**Task brief**
The material below must be restated exactly, line by line.

-------- Input material --------

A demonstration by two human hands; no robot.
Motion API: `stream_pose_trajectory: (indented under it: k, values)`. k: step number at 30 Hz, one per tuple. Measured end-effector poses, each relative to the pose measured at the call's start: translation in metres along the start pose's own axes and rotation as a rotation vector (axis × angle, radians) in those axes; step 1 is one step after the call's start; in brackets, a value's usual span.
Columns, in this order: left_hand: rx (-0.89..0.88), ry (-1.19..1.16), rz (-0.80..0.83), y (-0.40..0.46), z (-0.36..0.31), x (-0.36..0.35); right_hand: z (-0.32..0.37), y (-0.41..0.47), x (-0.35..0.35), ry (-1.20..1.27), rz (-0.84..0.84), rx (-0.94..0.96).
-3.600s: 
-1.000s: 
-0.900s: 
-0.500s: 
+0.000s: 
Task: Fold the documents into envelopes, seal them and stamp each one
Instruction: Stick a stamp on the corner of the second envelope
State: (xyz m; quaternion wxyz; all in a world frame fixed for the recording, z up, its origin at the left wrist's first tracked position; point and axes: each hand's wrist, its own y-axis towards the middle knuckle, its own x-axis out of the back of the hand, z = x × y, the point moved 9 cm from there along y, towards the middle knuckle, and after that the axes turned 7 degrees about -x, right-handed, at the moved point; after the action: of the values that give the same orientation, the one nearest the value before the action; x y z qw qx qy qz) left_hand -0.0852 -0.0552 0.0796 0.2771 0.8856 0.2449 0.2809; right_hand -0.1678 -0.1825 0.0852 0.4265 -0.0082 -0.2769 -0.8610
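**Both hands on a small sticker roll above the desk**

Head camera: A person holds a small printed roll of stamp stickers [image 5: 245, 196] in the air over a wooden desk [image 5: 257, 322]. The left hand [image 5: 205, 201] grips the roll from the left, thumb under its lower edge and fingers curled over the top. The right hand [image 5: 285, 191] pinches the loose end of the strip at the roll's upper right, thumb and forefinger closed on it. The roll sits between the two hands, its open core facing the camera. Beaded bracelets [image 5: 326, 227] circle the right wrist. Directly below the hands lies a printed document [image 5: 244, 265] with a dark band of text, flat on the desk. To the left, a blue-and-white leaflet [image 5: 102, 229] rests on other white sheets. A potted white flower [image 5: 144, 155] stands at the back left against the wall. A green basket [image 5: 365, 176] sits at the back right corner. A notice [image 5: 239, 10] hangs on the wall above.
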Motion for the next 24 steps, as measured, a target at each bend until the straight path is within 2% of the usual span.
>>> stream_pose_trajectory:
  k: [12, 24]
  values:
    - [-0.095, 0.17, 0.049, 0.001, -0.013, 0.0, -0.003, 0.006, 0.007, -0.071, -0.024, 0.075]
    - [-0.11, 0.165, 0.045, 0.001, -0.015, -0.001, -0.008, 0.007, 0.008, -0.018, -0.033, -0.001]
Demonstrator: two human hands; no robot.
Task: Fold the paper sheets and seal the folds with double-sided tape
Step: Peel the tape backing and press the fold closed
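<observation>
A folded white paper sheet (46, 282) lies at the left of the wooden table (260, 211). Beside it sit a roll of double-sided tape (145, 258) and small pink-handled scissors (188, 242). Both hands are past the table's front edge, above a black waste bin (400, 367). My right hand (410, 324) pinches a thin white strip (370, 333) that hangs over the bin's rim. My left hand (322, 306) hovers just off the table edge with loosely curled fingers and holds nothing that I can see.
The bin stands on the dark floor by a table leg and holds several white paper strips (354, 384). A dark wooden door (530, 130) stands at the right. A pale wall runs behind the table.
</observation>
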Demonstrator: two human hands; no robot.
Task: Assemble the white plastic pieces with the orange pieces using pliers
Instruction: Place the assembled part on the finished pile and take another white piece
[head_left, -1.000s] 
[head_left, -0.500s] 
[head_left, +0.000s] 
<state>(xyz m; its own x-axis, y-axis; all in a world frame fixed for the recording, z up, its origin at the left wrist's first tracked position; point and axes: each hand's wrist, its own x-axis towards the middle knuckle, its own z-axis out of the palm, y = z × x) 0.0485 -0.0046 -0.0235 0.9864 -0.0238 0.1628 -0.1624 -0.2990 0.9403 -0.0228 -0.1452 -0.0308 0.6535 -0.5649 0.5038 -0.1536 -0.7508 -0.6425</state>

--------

**Answer box**
A demonstration by two human hands; no robot.
Motion API: `stream_pose_trajectory: (indented under it: k, values)`. k: step number at 30 Hz, one per tuple. Measured end-effector poses, each relative to the pose measured at the call's start: translation in metres along the start pose's own axes and rotation as a rotation vector (axis × angle, radians) in those axes; step 1 is one step after the call's start; in brackets, a value's usual span.
Columns, in this order: left_hand: rx (-0.89..0.88), ry (-1.19..1.16), rz (-0.80..0.83), y (-0.40..0.46), z (-0.36..0.31), x (-0.36..0.35); right_hand: z (-0.32..0.37), y (-0.41..0.47), x (-0.35..0.35), ry (-1.20..1.27), rz (-0.84..0.84), rx (-0.94..0.96).
-3.600s: 
-1.000s: 
-0.900s: 
-0.500s: 
+0.000s: 
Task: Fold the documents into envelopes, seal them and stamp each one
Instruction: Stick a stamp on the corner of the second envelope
State: (xyz m; quaternion wxyz; all in a world frame fixed for the recording, z up, its origin at the left wrist's first tracked position; point and axes: each hand's wrist, its own y-axis towards the middle knuckle, its own x-axis out of the back of the hand, z = x × y, the point moved 9 cm from there along y, towards the middle knuckle, and after that the axes turned 7 degrees about -x, right-handed, at the moved point; after the action: of the values that give the same orientation, the one nearest the value before the action; x y z qw qx qy qz) left_hand -0.0852 -0.0552 0.0796 0.2771 0.8856 0.2449 0.2809; right_hand -0.1678 -0.1825 0.0852 0.4265 -0.0082 -0.2769 -0.8610
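**Both hands on a small sticker roll above the desk**

Head camera: A person holds a small printed roll of stamp stickers [image 5: 245, 196] in the air over a wooden desk [image 5: 257, 322]. The left hand [image 5: 205, 201] grips the roll from the left, thumb under its lower edge and fingers curled over the top. The right hand [image 5: 285, 191] pinches the loose end of the strip at the roll's upper right, thumb and forefinger closed on it. The roll sits between the two hands, its open core facing the camera. Beaded bracelets [image 5: 326, 227] circle the right wrist. Directly below the hands lies a printed document [image 5: 244, 265] with a dark band of text, flat on the desk. To the left, a blue-and-white leaflet [image 5: 102, 229] rests on other white sheets. A potted white flower [image 5: 144, 155] stands at the back left against the wall. A green basket [image 5: 365, 176] sits at the back right corner. A notice [image 5: 239, 10] hangs on the wall above.
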Motion for the next 24 steps, as measured, a target at each bend until the straight path is within 2% of the usual span.
>>> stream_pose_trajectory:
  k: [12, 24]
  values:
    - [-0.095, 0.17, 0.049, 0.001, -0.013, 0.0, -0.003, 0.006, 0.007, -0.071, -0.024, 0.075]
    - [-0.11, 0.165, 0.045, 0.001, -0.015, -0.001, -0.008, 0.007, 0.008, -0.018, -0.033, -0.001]
Demonstrator: two human hands; no robot.
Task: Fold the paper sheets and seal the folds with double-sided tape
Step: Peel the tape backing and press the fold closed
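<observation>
A folded white paper sheet (46, 282) lies at the left of the wooden table (260, 211). Beside it sit a roll of double-sided tape (145, 258) and small pink-handled scissors (188, 242). Both hands are past the table's front edge, above a black waste bin (400, 367). My right hand (410, 324) pinches a thin white strip (370, 333) that hangs over the bin's rim. My left hand (322, 306) hovers just off the table edge with loosely curled fingers and holds nothing that I can see.
The bin stands on the dark floor by a table leg and holds several white paper strips (354, 384). A dark wooden door (530, 130) stands at the right. A pale wall runs behind the table.
</observation>
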Demonstrator: two human hands; no robot.
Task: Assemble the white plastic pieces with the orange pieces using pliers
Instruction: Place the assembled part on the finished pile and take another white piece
[head_left, -1.000s] 
[head_left, -0.500s] 
[head_left, +0.000s] 
<state>(xyz m; its own x-axis, y-axis; all in a world frame fixed for the recording, z up, its origin at the left wrist's first tracked position; point and axes: each hand's wrist, its own x-axis towards the middle knuckle, its own z-axis out of the palm, y = z × x) 0.0485 -0.0046 -0.0235 0.9864 -0.0238 0.1628 -0.1624 -0.2990 0.9403 -0.0228 -0.1452 -0.0308 0.6535 -0.5649 0.5038 -0.1536 -0.7508 -0.6425</state>

Nothing further remains for this exercise.